I’d already looked into Egon Towle’s criminal record. Prior to the spell in East Jersey State Prison that had brought him into Raum’s purview, he’d been in trouble with the law on only one previous occasion, and that was down in Connecticut. Towle had been charged with larceny in the first degree for being in possession of a collection of rare coins. He could have faced up to twenty years in prison, and a hefty fine, but the judge, bless her tender heart, had deemed him suitable for accelerated pretrial rehabilitation on the grounds that Towle claimed to have been unaware of the true value of the haul, which came to almost $250,000. Towle had successfully completed the rehab program, vowed never to sin again, and the charge was dismissed. Five years later, he started his term at East Jersey, once more for a crime involving coins, which suggested efforts to rehabilitate him might not have succeeded unconditionally. He’d also graduated to robbery involving the use of a firearm.
I called Angel.
“How did the medical appointment go?” I said.
“I’m going to be with you all for the foreseeable future. Louis took the news like a trouper.”
“Good, because I wouldn’t be able to keep him amused on my own. What do you know about coin thieves?”
“They’re boring,” said Angel. “Seriously. They read boring magazines, have boring conversations, and keep company with the kind of men who make stamp collectors look like RuPaul. If you’re talking about very rare coins, they’re hard to sell, so they’re usually stolen to order, or at least with buyers in mind. On the plus side, if you do have a buyer, then the goods are easily transportable, and will earn someone a lot of money very quickly for minimal risk. After that, the coins vanish into a private collection, although I’ve heard of some being used as collateral in drug deals, the same as stolen art. Why?”
“You ever hear of a guy named Egon Towle?”
“Nope.”
“Could you ask around?”
“I can make some calls. How quickly do you want it?”
“By tomorrow. I’m planning to drive to New Hampshire to visit his mother. Towle may be living with her.”
“Is this still the Raum Buker thing?”
“He and Towle were prison buddies.”
“Well,” said Angel, “there’s no accounting for taste.”
CHAPTER XLIII
I couldn’t sleep that night. It was nothing to do with Raum, or the Sisters Strange. I knew this because of the familiarity of the restlessness, and what I understood it to signify: my dead daughter was near, or whatever part of her still inhabited this world.

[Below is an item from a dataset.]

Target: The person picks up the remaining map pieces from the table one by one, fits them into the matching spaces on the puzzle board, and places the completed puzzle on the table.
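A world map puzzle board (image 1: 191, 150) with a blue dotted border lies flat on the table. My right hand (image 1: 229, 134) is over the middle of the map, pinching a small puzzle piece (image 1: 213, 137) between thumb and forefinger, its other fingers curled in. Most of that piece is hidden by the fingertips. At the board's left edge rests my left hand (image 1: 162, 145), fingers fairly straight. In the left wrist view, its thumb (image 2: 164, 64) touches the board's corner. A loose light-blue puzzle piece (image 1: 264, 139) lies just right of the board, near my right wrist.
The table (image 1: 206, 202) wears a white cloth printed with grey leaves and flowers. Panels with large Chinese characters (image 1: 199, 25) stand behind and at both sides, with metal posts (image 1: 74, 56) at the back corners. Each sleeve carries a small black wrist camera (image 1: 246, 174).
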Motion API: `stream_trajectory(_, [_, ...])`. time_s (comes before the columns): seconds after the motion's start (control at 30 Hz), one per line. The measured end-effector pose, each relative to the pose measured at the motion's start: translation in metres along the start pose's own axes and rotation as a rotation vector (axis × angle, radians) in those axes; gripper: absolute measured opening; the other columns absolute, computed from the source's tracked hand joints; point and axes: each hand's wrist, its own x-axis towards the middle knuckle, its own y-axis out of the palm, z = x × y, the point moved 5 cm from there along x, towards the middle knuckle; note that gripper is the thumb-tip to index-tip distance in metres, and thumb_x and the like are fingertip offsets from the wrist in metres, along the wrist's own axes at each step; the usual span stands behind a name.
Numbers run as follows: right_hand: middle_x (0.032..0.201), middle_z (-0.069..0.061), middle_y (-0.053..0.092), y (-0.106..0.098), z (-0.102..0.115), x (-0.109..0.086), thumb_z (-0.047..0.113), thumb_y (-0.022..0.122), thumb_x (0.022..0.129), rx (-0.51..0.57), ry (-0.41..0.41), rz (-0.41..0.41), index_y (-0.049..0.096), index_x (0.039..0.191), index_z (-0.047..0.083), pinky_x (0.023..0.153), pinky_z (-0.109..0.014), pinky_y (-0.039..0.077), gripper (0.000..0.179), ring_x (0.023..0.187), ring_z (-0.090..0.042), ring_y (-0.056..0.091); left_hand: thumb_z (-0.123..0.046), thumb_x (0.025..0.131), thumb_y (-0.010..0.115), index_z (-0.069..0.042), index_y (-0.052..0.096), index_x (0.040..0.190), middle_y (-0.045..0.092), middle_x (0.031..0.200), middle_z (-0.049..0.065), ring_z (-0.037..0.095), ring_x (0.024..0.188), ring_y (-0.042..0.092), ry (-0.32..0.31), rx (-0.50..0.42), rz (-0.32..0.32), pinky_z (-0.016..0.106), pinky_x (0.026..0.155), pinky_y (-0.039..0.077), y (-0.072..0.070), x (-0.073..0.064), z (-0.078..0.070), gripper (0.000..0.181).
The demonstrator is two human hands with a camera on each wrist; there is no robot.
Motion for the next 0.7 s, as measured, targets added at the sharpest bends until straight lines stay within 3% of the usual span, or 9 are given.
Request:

It was cold outside, but not so much as to be uncomfortable, not with a warm coat and boots worn over my T-shirt and sweatpants: that strange weather again. I suppose I might have presented a sight had there been anyone other than Jennifer to witness it, but all was quietude, and no cars passed on the road below. I stood on my porch and surveyed the trees and the marshes, but could find no trace of her. It was like that with her. She was a manifestation more often sensed and felt than seen and heard, but I took comfort from it nonetheless.
“I’m okay,” I said aloud to the darkness. “Better than okay.”